Depois de 18 anos, a Rússia volta a realizar na próxima sexta-feira o famoso desfile militar da época soviética, que serviam de demonstração de força perante hipotéticos agressores imperialistas.

No dia 9 de maio, aniversário do final da Segunda Guerra Mundial na Rússia - em outros países celebra-se um dia antes -, milhares de soldados desfilarão, como todos os anos, na Praça Vermelha. Blindados também participarão do desfile, ausentes nas edições anteriores.

Como nos grandes tempos, homens desfilarão pela Rua Tverskaïa, os Champs Elysées moscovitas, antes de entrarem na praça, e, no auge do espetáculo, os novos mísseis estratégicos russos, Topol-M, serão exibidos.
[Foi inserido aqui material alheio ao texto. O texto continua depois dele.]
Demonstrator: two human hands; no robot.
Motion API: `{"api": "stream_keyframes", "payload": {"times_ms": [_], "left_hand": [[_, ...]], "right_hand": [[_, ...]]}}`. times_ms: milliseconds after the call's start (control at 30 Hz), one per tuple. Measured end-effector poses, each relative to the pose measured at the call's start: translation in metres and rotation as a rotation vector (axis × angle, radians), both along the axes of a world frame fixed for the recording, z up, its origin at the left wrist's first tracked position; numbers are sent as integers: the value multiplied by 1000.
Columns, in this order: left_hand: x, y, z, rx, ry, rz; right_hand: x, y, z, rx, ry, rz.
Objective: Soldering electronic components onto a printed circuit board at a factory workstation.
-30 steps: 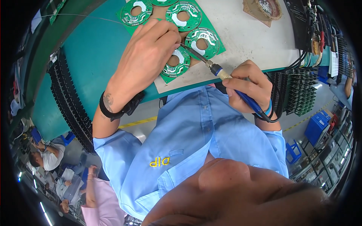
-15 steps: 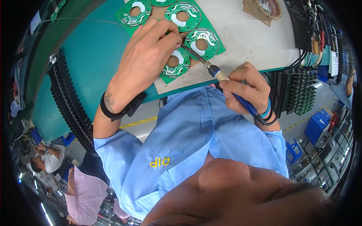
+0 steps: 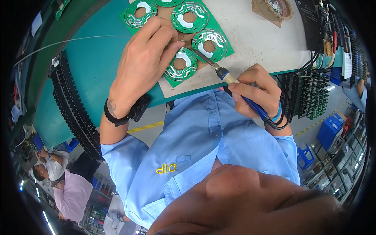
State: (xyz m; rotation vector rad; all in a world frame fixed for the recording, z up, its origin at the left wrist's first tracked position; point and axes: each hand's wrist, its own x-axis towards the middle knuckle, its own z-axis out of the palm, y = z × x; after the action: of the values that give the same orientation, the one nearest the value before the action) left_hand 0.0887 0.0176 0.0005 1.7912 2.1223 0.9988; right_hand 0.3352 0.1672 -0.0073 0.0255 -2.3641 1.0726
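My right hand [image 3: 258, 89] grips a soldering iron [image 3: 224, 73] like a pen, its tip angled toward the gap between two round green circuit boards. Pinched in my left hand [image 3: 143, 62] is a thin solder wire [image 3: 86, 38], whose short end pokes out past the fingertips, apart from the iron tip. The wire's long part trails away to the left. Under my left fingers lies a green panel of several ring-shaped boards with white centre patches; one ring board [image 3: 190, 62] is just beside the thumb. Another ring board [image 3: 220, 41] sits right of the iron tip.
A round dish of metallic bits [image 3: 280, 8] stands on a brown board at the far right. Beyond it are hand tools [image 3: 335, 39] and cables. Black slotted strips [image 3: 72, 102] stand left of the green mat [image 3: 94, 58]. Other people are at the lower left.
My left hand has drawn back a little to the left with the solder wire, away from the iron tip. The trailing wire has swung lower. My right hand has barely moved.
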Motion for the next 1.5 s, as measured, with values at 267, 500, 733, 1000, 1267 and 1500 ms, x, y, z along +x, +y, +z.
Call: {"api": "stream_keyframes", "payload": {"times_ms": [267, 500, 733, 1000, 1267, 1500], "left_hand": [[5, 1, -1, 24, -34, 6], [2, 1, -5, 81, 138, -104], [2, 0, -8, 60, 153, -115], [6, 1, -8, 45, 113, -112], [8, 3, -8, 42, 87, -116], [8, 3, -9, 43, 83, -118]], "right_hand": [[3, 9, 6, -29, 94, 29], [10, 12, 5, -177, 8, -108], [7, 13, 1, -176, -23, -100], [4, 14, 1, -186, -39, -85], [3, 19, 3, -178, -71, -66], [2, 19, 4, -166, -55, -53]]}}
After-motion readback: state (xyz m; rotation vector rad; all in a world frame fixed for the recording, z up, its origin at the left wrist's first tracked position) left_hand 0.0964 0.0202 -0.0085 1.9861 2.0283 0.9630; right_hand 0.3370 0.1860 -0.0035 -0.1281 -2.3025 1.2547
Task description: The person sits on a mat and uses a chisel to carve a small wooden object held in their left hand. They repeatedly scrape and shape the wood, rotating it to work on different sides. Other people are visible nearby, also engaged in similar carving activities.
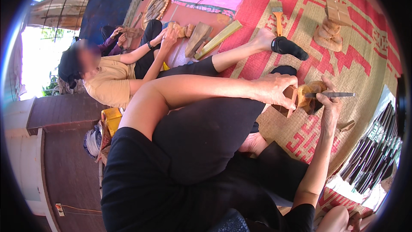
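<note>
A small carved wooden figure (pixel 312 89) with a square block base (pixel 288 103) is held on its side above the patterned mat, past my raised knee. My left hand (pixel 277 90) is closed around the base, thumb and fingers on opposite sides. In my right hand (pixel 330 103) is a slim grey metal chisel (pixel 341 95), lying across the figure, one end sticking out to the right. The right fingers are wrapped round the chisel and close against the carving. Exactly where its edge meets the wood is hidden.
A second carved figure (pixel 328 38) and a paintbrush (pixel 279 19) lie on the red and tan mat (pixel 240 60). Many chisels (pixel 371 150) are spread at the right. A small wooden piece (pixel 346 126) is nearby. Two co-workers sit at left, beside wood blocks (pixel 198 38).
</note>
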`<state>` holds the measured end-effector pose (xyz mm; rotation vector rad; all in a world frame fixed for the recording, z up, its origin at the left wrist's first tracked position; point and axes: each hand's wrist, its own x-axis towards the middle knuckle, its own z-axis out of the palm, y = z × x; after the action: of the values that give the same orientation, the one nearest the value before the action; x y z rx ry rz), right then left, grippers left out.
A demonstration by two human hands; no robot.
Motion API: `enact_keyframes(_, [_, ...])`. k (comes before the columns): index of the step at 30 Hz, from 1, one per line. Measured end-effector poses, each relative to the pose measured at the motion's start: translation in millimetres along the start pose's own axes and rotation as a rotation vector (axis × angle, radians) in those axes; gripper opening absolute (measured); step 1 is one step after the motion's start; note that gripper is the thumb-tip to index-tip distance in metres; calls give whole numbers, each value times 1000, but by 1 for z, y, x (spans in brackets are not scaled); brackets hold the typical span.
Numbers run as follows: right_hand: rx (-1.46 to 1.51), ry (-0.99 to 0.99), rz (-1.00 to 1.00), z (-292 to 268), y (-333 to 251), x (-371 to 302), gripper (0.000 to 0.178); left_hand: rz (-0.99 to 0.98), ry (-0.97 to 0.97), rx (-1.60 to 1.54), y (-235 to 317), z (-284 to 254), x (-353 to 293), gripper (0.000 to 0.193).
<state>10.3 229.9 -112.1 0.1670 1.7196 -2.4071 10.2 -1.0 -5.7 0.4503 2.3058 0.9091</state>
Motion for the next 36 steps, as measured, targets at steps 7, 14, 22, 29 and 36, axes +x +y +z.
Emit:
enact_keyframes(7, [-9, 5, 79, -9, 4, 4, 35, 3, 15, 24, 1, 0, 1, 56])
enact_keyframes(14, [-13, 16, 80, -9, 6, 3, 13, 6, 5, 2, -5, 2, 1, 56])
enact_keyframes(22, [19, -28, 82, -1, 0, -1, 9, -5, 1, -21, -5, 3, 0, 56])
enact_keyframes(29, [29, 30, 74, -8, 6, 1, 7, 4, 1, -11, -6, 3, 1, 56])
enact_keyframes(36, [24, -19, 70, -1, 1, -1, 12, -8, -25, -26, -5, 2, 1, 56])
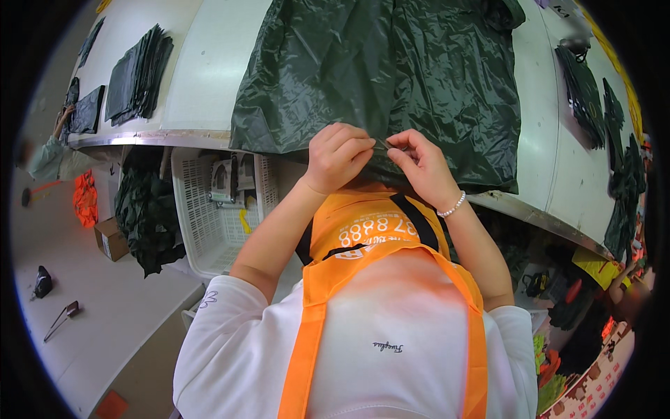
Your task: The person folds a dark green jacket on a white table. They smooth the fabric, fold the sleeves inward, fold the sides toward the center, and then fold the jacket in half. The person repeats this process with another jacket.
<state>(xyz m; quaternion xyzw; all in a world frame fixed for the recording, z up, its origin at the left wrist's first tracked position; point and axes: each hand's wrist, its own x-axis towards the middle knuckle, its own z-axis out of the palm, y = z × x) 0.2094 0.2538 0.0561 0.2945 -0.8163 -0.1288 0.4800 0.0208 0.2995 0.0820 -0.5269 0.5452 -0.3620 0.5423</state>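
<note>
A dark green, shiny waterproof garment point(453, 91) lies spread on the white table, its near edge hanging slightly over the table's front. A lengthwise line runs down its middle. At that line, on the near edge, my left hand point(338, 157) is closed in a pinch on the fabric. Facing it, my right hand point(422, 164) pinches the same edge between thumb and forefinger, the two fingertips almost touching. Any small part between the fingertips is too small to make out.
Stacks of folded dark green pieces point(139, 75) lie on the table point(202, 70) to the left, and more point(583, 94) to the right. Below the left edge stands a white plastic basket point(199, 230) with packets, beside bunched dark green fabric point(146, 209) and a cardboard box point(112, 237). Other people work at both sides.
</note>
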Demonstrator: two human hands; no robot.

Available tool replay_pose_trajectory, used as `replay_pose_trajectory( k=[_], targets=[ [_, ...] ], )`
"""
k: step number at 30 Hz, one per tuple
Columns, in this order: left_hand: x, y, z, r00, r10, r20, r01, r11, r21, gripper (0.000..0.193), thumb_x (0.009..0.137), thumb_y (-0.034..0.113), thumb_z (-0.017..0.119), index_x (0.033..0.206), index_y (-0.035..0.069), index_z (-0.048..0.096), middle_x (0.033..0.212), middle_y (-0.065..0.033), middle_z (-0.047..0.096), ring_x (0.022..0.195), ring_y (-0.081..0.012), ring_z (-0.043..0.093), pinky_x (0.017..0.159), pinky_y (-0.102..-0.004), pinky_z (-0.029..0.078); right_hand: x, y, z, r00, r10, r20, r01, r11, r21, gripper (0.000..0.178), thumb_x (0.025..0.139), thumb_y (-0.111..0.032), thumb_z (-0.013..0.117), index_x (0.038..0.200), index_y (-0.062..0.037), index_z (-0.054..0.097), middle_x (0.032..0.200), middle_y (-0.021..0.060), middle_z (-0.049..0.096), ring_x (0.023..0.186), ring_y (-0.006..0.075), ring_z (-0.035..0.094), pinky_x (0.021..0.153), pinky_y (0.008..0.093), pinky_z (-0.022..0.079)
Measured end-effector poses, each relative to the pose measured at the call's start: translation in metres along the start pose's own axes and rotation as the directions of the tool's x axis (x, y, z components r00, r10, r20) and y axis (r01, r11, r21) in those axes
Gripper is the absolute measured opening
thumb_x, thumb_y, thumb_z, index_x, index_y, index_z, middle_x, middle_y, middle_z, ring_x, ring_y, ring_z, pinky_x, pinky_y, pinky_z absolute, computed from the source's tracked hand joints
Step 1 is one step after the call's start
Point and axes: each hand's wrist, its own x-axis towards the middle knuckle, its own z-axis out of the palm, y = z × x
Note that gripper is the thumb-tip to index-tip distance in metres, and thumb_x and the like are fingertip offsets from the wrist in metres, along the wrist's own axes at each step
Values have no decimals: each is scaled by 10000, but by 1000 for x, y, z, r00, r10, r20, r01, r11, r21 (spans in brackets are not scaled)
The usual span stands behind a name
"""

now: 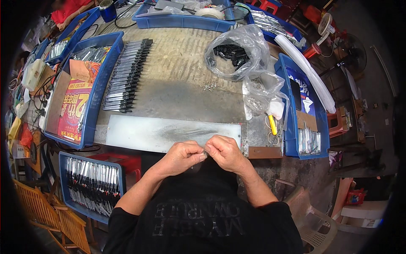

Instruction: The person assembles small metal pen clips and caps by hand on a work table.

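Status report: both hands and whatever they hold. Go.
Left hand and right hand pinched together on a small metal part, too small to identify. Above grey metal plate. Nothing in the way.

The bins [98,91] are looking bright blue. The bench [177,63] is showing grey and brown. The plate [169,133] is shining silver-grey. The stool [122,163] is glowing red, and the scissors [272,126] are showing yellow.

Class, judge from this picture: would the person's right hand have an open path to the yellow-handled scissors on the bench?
Probably yes. The yellow-handled scissors lie uncovered just right of the right hand, with bare bench between. But that hand and the left hand are pinching a small part together.
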Motion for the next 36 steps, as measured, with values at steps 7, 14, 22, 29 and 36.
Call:
replay_pose_trajectory(
  k=[7,14,22,29,36],
  targets=[
    [11,-1,17,980,-69,-188,99,983,154,144,811,68,584,917,-18,540,737,-96,552,630,-150,542,577,-268,441,3,2,19,928,145,-342,-148,989,18,170,827,-99,563,714,20,519,612,106,522,532,190,488,487,305,388],
    [25,-6,15,819,497,-286,-163,680,715,106,746,36,594,833,10,541,603,-89,488,519,-249,530,454,-340,415,14,1,24,840,339,-423,-276,939,203,185,841,-107,548,705,16,527,579,119,538,505,217,497,471,318,393],
    [37,-27,-8,828,501,-252,-72,540,839,100,759,102,572,719,57,492,572,-53,466,496,-199,536,432,-317,438,57,44,-14,938,270,-216,-297,950,-99,200,814,-192,552,739,-6,552,650,161,571,585,319,551,527,388,411],
    [38,-32,-9,840,473,-266,-63,572,818,121,752,90,593,714,52,484,551,-68,443,480,-219,519,422,-334,415,161,127,-93,934,-81,-349,-124,840,-528,179,763,-124,587,909,-21,576,831,173,575,793,340,560,691,412,444],
    [37,-35,-10,852,454,-261,-56,575,816,126,742,98,598,727,56,479,559,-61,438,484,-208,518,427,-325,416,195,180,-85,952,107,-287,-284,657,-698,251,747,-154,614,950,-11,574,891,174,573,821,333,568,726,409,455]
  ],
)
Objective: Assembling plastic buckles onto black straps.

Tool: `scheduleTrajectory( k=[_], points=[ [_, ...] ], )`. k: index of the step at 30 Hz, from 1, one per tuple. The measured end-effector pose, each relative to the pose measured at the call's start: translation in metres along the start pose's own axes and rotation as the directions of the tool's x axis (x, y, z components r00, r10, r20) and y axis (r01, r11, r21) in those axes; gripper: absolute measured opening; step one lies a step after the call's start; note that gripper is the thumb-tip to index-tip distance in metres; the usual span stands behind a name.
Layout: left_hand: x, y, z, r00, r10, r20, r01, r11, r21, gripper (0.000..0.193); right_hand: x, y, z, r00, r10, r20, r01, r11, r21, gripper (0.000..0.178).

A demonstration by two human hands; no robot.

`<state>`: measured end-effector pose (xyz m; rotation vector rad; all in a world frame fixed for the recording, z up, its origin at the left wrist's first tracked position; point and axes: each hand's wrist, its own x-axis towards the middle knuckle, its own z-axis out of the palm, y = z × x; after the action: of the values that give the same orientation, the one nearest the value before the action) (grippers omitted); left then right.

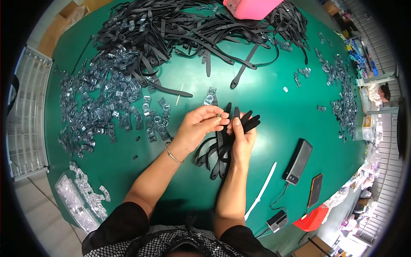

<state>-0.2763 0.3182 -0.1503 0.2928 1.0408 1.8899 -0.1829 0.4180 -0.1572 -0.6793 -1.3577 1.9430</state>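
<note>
My left hand [193,127] is closed in a pinch, its fingertips around a small dark piece [219,115] whose exact kind is too small to make out. Close beside it, my right hand [242,143] grips a bunch of black straps [251,123]. Their tips fan out past my fingers, and their other ends [214,156] hang in loops below, between my wrists. Just beyond my left fingertips lies a clear bluish plastic buckle piece [209,95]. More of these clear pieces [158,122] are scattered left of my left hand.
A tangled heap of black straps [184,30] spreads across the far side of the green table [278,115], under a pink container [252,7]. Clear plastic pieces pile up left [98,90] and right [342,94]. A black power bank [297,160], phone [315,189] and white strip [262,188] lie near right.
</note>
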Motion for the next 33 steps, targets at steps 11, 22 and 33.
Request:
scheduleTrajectory(
  k=[11, 22, 33],
  points=[
    [0.003, -0.004, -0.013, 0.996, 0.011, 0.086, 0.010, 0.971, -0.238, 0.026, -0.004, -0.001, 0.000, 0.997, 0.063, -0.052, -0.067, 0.995, -0.071, 0.008],
    [0.004, -0.002, -0.012, 0.998, 0.004, 0.069, 0.011, 0.976, -0.219, 0.024, -0.007, -0.007, 0.003, 0.999, 0.025, 0.038, -0.014, 0.969, -0.248, 0.010],
    [0.004, -0.003, -0.013, 0.997, 0.006, 0.079, 0.009, 0.981, -0.192, 0.023, -0.006, 0.000, 0.003, 0.997, -0.016, 0.070, 0.038, 0.944, -0.329, 0.013]
  ],
)
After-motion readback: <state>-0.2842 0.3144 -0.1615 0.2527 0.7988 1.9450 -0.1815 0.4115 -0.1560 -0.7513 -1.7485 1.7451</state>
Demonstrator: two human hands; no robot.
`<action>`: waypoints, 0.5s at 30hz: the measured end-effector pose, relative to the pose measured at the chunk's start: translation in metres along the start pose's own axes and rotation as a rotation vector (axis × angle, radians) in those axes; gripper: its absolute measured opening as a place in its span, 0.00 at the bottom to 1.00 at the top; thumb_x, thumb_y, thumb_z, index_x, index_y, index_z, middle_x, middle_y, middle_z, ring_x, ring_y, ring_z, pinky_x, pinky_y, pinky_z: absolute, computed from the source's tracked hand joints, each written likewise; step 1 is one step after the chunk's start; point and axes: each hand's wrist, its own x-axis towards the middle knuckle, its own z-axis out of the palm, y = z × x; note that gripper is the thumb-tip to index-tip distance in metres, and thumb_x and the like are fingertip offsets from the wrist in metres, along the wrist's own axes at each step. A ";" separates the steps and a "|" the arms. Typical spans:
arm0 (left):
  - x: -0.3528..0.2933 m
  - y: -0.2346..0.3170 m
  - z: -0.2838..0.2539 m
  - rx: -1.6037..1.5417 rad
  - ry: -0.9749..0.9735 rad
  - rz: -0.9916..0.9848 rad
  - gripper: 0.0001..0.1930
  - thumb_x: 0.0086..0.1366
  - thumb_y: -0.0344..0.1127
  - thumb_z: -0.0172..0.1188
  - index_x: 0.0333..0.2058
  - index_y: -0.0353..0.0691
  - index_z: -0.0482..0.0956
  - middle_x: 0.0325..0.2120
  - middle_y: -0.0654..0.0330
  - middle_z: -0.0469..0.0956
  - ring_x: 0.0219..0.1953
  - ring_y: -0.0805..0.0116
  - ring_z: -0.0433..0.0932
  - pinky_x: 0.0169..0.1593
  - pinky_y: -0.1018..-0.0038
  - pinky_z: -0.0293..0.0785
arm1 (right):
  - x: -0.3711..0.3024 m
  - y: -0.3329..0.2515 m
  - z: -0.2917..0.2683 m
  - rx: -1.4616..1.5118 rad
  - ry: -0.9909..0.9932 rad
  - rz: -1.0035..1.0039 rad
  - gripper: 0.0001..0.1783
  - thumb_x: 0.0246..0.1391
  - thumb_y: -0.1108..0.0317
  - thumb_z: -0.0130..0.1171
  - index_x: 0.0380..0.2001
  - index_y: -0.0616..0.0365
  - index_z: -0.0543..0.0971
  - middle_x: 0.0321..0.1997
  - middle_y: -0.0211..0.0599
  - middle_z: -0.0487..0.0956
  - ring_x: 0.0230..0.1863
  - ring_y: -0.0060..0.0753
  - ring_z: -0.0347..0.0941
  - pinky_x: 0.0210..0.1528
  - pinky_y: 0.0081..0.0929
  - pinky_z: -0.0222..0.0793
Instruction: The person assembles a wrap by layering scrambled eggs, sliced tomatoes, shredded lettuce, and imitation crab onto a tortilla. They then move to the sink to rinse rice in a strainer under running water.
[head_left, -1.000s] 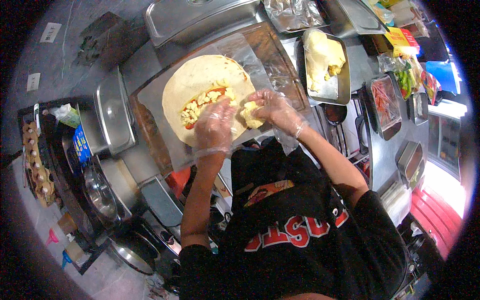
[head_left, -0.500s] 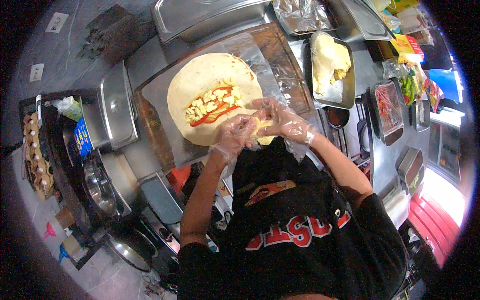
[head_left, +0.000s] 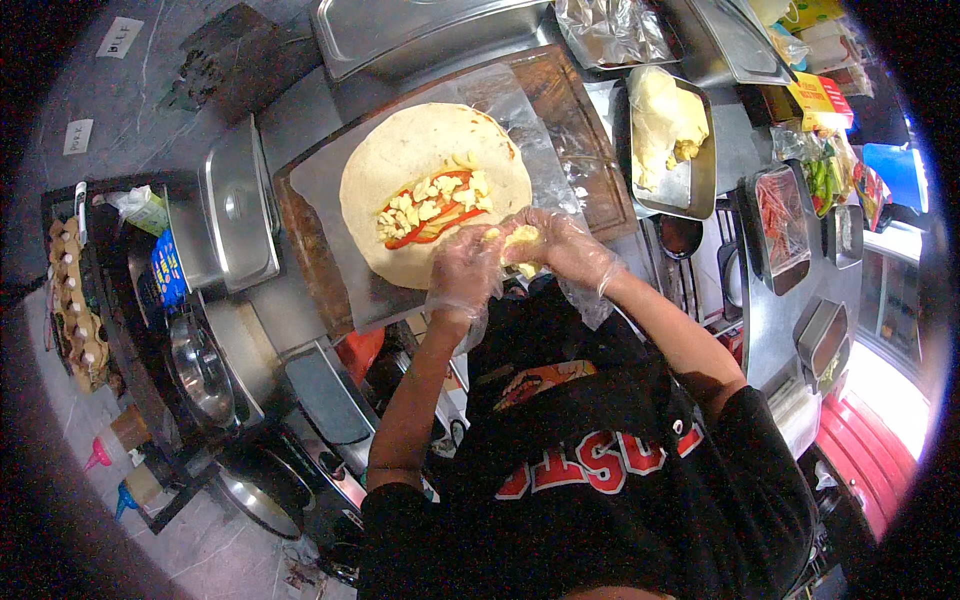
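Between my two hands, both in clear plastic gloves, is a crumbly chunk of pale yellow cheese [head_left: 521,238]. My right hand [head_left: 562,250] is curled round its right side. My left hand [head_left: 464,268] pinches at its left side, its fingertips partly hidden. Just beyond them lies a large round tortilla [head_left: 400,145] with red and pale yellow strips [head_left: 440,226] across its middle. Cheese crumbles [head_left: 433,190] are scattered over the strips. Under the tortilla is a translucent sheet [head_left: 325,205] on a dark wooden board [head_left: 545,75].
Right of the board, a metal tray [head_left: 690,195] holds a bigger cheese lump [head_left: 655,120] partly in plastic. Farther right stands a wrapped tray of red strips [head_left: 777,215]. Lidded metal pans [head_left: 238,205] flank the board's left. An egg carton [head_left: 75,310] sits at far left.
My hands have drawn closer together around the cheese chunk. My right hand has turned, with its fingers more curled. The tortilla and filling look unchanged; the whole view has shifted slightly.
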 end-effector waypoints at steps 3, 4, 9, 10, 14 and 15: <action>-0.002 0.006 -0.006 -0.281 0.124 -0.137 0.14 0.64 0.37 0.60 0.42 0.32 0.80 0.30 0.54 0.82 0.30 0.69 0.78 0.36 0.69 0.75 | -0.001 -0.016 -0.005 0.126 -0.056 0.159 0.19 0.48 0.57 0.69 0.41 0.54 0.81 0.36 0.45 0.83 0.39 0.37 0.79 0.44 0.34 0.72; 0.004 -0.018 -0.013 -0.436 0.139 -0.004 0.13 0.62 0.29 0.58 0.45 0.32 0.78 0.34 0.50 0.81 0.34 0.60 0.79 0.40 0.66 0.75 | -0.002 -0.015 -0.005 0.125 -0.041 0.131 0.18 0.48 0.57 0.69 0.41 0.53 0.82 0.36 0.44 0.83 0.39 0.35 0.79 0.44 0.33 0.72; 0.007 0.018 -0.033 0.595 0.278 0.363 0.16 0.59 0.22 0.52 0.47 0.34 0.77 0.40 0.47 0.77 0.42 0.50 0.77 0.45 0.60 0.75 | 0.003 0.006 -0.007 0.012 0.056 0.090 0.17 0.47 0.58 0.70 0.41 0.49 0.83 0.36 0.37 0.83 0.37 0.30 0.78 0.43 0.30 0.72; 0.007 0.018 -0.034 0.655 0.302 0.452 0.14 0.60 0.24 0.53 0.45 0.35 0.78 0.39 0.48 0.78 0.41 0.51 0.77 0.45 0.60 0.75 | 0.002 0.004 -0.007 0.022 0.063 0.089 0.17 0.47 0.57 0.70 0.41 0.49 0.83 0.36 0.37 0.83 0.37 0.30 0.78 0.43 0.30 0.72; 0.013 0.013 -0.036 0.676 0.338 0.543 0.09 0.61 0.29 0.56 0.38 0.36 0.81 0.34 0.50 0.79 0.38 0.52 0.78 0.43 0.59 0.75 | 0.000 0.001 -0.009 0.021 0.087 0.087 0.18 0.47 0.56 0.70 0.40 0.50 0.83 0.36 0.37 0.83 0.38 0.30 0.79 0.43 0.29 0.72; 0.013 0.012 -0.036 0.655 0.335 0.532 0.08 0.61 0.31 0.57 0.36 0.36 0.81 0.32 0.50 0.79 0.37 0.52 0.78 0.42 0.59 0.75 | 0.000 0.001 -0.009 0.010 0.092 0.086 0.18 0.46 0.56 0.70 0.40 0.50 0.83 0.36 0.38 0.83 0.38 0.30 0.79 0.44 0.29 0.72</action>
O novo presidente russo, Dmitri Medvedev, e seu antecessor, Vladmir Putin, estarão presentes, segundo o Kremlin, sem indicar se assistirão ao desfile do mausoléu de Lenin, como faziam os antigos dirigentes da URSS.

Desde 1990, ano do último desfile com tanques, um ano antes da queda da União Soviética, a imagem parecia definitivamente superada. Até que em 1996 foi reconstruída a Porta da Ressurreição, que obstrui uma via de acesso à praça.

O falecido presidente russo Boris Yeltsin restabeleceu simbolicamente um desfile em 1995 pelo 50º aniversário da vitória contra a Alemanha nazista, mas sem material pesado. Desde então, foi dada prioridade ao aspecto histórico da comemoração e à homenagem aos ex-combatentes.

Em 2005, 60º aniversário da vitória, uns 60 chefes de Estado, entre eles George W. Bush e Jacques Chirac foram convidados ao desfile que contou com 10.000 militantes uniformizados de acordo e veteranos emocionados, que agitavam bandeiras vermelhas em um ambiente festivo.

No verão de 2007, Vladmir Putin ordenou que se retomasse o formato anterior a 1990 "diante da quantidade de solicitações de veteranos e da sociedade civil para restabelecer o desfile da época soviética", explicou Oleg Tuikov, porta-voz do Ministério de Defesa russo.

Agora que Moscou está obcecada em retornar a ter seu estatuto de grande potência, e não deixa de alertar contra o avanço da Organização do Tratado do Atlântico Norte (Otan) até suas fronteiras, parece imperar a dimensão de "demonstração de força" do desfile.

Os jornalistas independentes, como o especialista militar Alexandre Golts, levantam a questão sobre um "exército de relações públicas do Kremlin".

"Atrás de tudo isto, não há nenhuma reforma do exército", disse Golts, que critica o mal uso de um orçamento militar, que aumentou, mas segue sendo muito inferior ao dos Estados Unidos.

"Isto mostra um leve retorno das tradições na Rússia. Porque a juventude e os veteranos russos não poderiam ver suas forças armadas?", disse Yuikov, que compara este desfile ao da festa nacional francesa, celebrado no dia 14 de julho, com os tanques nos Champs Elysées.

"Desfilarão quatro mísseis Topol-M, nove tanques T-90, nove BMP-3 (blindados de infantaria) e nove BPM-4" entre as 110 peças do armamento pesado que participarão da parada, com início marcado para às 10h00, horário local, e transmitido ao vivo pela TV.

Os Topol-M, míssil intercontinental de 11.000 quilômetros de alcance, não estará carregado com sua carga nuclear e as correntes dos blindados estarão cobertas para não danificar a calçada.